REQUIREMENT: Everything from the line holding "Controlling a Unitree" through the last line of the listing needs to be repeated exactly, with no other lines.

DATA BLOCK:
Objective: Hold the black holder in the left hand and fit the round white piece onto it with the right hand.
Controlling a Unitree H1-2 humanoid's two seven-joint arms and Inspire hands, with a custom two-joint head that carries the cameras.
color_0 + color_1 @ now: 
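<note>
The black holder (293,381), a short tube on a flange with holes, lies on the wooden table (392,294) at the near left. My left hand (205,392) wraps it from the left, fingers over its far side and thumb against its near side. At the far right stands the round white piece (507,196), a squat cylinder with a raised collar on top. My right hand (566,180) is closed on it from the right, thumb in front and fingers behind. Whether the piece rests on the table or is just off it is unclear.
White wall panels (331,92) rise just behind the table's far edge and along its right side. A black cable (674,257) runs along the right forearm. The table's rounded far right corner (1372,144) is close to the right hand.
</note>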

SOLVED PROBLEM:
Controlling a Unitree H1-2 humanoid's two seven-joint arms and Inspire hands, with a custom two-joint head that carries the cameras.
color_0 + color_1 @ now: 
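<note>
The black holder (293,381), a short tube on a flange with holes, lies on the wooden table (392,294) at the near left. My left hand (205,392) wraps it from the left, fingers over its far side and thumb against its near side. At the far right stands the round white piece (507,196), a squat cylinder with a raised collar on top. My right hand (566,180) is closed on it from the right, thumb in front and fingers behind. Whether the piece rests on the table or is just off it is unclear.
White wall panels (331,92) rise just behind the table's far edge and along its right side. A black cable (674,257) runs along the right forearm. The table's rounded far right corner (1372,144) is close to the right hand.
</note>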

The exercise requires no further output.